Another exception mentioned is that of a scenario that requires a constant peak high end performance under heavy load. A scenario such as Algo Trading, when every millisecond counts. That would be an excellent reason not to use Containers at all. Neither does virtual servers by the way. You’d work directly with dedicated servers / bare metals anyhow. If that’s not the kind of performance you require, then running a database in Containers would barely take any performance hit which you’d overcome with scaling the infrastructure and the database itself [see Scaling Strategies: Infrastructure or Applicative Scaling]. Or as someone in the forum beautifully put it”Containers would be one of the last bottlenecks you’d need to resolve”. On the contrary, Vitess.io is an example of MySQL intended to run on Kubernetes by default.
Another rule of thumb surfaced from that forum. If you are already running an Orchestrator and Containers in production and have hands-on experience with it, it would be easier for you to launch, manage and scale a database in Containers than doing it on a virtual server. For me at Silo as most of my career was with Containers and all of Silo’s applications run in it, it would have been easier to launch Neo4J in a Container than to start digging into virtual servers setup and maintenance.
On the other hand, for an organization that has just started with Kuberentes and has been running a MySQL server for years on bare metal, they shouldn’t containerize it. As always, know yourself, know your company and know your use case.
Lastly, there is always the unknown unknown. I have a few good years of experience with Java, but never ran a Java application in a Container. What I did not know is that JVM has tuning issues when run in a container. How long would it have taken me to realise that if I’d try to run Neo4J in a Container? Luckly, I didn’t have to find out as Aura, Neo4J as a Service, came out. What else I don’t know? I don’t know!
That’s why, even though I’m an advocate for Containers, I would still think twice before running a database in one. I would double check my use case, the database itself and benchmark before making such a hard to change decision. Or just go with a fully managed database.
Back in 2016, although 4 years old Containers was considered an unstable technology, which is why you’d find many articles suggesting not to use Containers in production. It is indeed another layer in the application stack.
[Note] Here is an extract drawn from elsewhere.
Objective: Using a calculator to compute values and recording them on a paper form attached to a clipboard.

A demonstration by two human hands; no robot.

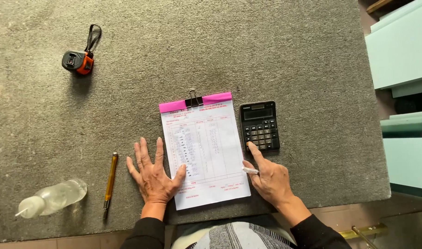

If it crashes, it takes the application with it. They were right to worry.
That was back then. Today is 2020. Containers are being run by the millions worldwide in small and large companies. Although during Silo’s PoC we ran into an unresolved issue with Docker Containers that took us a few good days to recover exactly just before shipping the devices out. When the AC plug is pulled out unexpectedly, the docker engine fails to recover. Who knew, but come one that’s an obscure scenario.
Again forgive me for the double negative but there is no technical reason for an application not to be in a Container. I would not even think twice about it. It is a solid, proven and beneficial technology. If you’re starting from scratch, go with Containers.
If you’ve never practiced with Containers, consider the following when not to:
- If it isn’t broken don’t fix it
- There’s no business value in it for you / your company
- It’s not worth the learning effort
- Refactoring is hard [see Not all that Glitters is Gold: Limitations & Refactoring]
If you’d invest months in containerizing all of your applications just for the sake of it, and not as a roadmap for higher availability or lower maintenance, then you’ve done nothing but waste time and resources.